The risk for the bravura solo pianist is of dazzling so brightly that the music disappears in the afterglow. Thankfully, Petrucciani just manages to escape this, but like his forebears, he is out on a limb. He's not part of any movement or stylistic tendency, and his own compositions lack a definable personal signature, but give him 'My Funny Valentine' or 'These Foolish Things' and he can play all night with a wit and vivacity that takes your breath away.

A little solo piano goes a long way and Petrucciani played for almost two hours without a break; indeed it was touch and go whether the audience would cheer for an encore or rush out en masse to the loos. They stayed and were rewarded by a version of 'Besame Mucho' done as a funeral march, one of a number of touches that bordered on parody. 'Caravan' came with a Yiddish interlude, and he even managed to interpoint a bit of 'Windmills of Your Mind' into 'Round Midnight'; a clear case of mixing the sublime with the ridiculous. If the rhapsodic Chopinisms were at times dangerously close to Richard Clayderman and you occasionally wearied of the quotes from children's rhymes, Petrucciani is so good that he can do almost anything and retain good will.

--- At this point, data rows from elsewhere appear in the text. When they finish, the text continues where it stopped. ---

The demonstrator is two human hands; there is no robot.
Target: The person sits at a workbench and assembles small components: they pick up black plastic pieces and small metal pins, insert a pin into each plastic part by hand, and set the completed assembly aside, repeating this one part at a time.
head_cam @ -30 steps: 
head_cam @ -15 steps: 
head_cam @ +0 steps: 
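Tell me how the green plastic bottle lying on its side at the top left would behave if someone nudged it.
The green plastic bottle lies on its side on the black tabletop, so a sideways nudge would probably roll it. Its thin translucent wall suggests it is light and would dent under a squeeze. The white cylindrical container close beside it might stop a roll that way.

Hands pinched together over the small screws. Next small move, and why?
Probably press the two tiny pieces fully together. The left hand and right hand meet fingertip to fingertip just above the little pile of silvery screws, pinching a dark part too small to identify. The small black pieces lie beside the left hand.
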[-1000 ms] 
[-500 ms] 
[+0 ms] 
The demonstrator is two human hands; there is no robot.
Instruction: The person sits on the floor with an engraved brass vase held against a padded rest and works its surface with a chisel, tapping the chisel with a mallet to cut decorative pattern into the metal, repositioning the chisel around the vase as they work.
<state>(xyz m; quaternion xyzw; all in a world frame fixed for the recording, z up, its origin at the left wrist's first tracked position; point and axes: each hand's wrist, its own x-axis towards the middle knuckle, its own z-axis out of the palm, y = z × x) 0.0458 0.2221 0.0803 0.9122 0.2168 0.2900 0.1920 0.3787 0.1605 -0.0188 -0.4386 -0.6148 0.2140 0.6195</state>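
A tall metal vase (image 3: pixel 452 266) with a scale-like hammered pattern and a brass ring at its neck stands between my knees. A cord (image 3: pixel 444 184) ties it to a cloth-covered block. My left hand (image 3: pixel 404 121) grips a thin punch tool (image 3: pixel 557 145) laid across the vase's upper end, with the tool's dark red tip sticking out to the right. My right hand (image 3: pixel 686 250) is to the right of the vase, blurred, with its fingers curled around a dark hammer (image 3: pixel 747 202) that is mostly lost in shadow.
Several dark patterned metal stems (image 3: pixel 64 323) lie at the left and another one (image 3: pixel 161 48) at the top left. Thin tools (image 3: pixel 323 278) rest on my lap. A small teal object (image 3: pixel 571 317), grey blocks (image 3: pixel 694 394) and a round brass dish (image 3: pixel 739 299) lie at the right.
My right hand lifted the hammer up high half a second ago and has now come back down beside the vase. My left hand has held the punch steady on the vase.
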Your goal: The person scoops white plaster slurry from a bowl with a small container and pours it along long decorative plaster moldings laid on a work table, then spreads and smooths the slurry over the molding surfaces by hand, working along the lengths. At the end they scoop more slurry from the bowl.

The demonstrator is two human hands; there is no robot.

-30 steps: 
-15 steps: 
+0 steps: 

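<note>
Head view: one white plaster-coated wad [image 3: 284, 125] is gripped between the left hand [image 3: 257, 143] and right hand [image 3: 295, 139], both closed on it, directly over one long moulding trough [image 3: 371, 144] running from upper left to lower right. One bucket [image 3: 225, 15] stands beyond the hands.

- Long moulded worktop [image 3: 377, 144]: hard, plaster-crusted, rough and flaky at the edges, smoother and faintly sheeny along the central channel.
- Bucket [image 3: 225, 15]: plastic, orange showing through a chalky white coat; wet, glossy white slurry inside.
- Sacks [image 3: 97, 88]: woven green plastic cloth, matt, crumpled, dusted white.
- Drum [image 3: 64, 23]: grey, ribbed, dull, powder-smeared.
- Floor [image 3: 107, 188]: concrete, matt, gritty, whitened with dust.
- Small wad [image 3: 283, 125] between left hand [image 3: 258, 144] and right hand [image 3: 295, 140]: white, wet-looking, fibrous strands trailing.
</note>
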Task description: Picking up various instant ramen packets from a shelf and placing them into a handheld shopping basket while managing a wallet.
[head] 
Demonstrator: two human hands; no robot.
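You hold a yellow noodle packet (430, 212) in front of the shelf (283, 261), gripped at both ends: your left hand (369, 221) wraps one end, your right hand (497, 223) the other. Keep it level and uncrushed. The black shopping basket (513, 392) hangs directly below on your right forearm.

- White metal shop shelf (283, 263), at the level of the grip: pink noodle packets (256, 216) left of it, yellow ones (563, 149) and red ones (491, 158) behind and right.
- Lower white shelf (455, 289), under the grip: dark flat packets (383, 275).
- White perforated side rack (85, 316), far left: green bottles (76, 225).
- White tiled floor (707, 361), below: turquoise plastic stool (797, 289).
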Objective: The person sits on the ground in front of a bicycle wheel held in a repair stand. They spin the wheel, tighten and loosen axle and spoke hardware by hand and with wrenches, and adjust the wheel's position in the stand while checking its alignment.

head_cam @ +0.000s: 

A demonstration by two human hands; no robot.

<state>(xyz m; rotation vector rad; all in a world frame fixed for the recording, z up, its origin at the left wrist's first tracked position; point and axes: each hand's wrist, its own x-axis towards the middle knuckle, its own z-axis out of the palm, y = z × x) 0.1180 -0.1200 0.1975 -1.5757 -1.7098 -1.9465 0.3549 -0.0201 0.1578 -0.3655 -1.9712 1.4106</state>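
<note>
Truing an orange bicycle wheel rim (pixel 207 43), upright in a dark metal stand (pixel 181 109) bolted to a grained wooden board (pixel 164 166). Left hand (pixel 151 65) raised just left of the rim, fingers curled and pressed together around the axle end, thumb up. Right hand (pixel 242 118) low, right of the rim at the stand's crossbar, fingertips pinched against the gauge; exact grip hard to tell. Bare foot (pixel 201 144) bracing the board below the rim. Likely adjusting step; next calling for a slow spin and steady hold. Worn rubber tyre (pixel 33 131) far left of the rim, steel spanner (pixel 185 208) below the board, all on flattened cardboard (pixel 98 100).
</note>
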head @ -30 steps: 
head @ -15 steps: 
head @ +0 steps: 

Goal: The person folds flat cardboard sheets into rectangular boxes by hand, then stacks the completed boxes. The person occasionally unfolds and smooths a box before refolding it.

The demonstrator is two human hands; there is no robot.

He was at his best on tunes associated with Ellington. 'Take the A Train' came with a left hand hammering out the train rhythm like a steam-hammer while the right took the railway line for a walk, in one of those endless improvisations that are his trademark, eventually resolving itself with a two-fisted paddle of the keys that led into a silent movie vamp that in turn became a grandiose Gershwinesque finale. 'Lush Life' began as just the melody and no more. But then a series of alternative line- readings gradually turned it into both the work itself and a simultaneous critical commentary, where phrases were elongated into new shapes and the co- ordinates of the original chord sequence were slowly turned through 360 degrees, before ending as it had begun with the ravishing theme intact. If there is a parallel to Petrucciani's genius for harmonic invention on the run, it may well be Stephane Grappelli; they share the same ability to operate at lightning speed on tunes so familiar that you despair of anything new being said about them.

It was a remarkable performance, but you wouldn't want to witness it every night. Exhausting to listen to, it must be hell to play. If you could only build a team around him.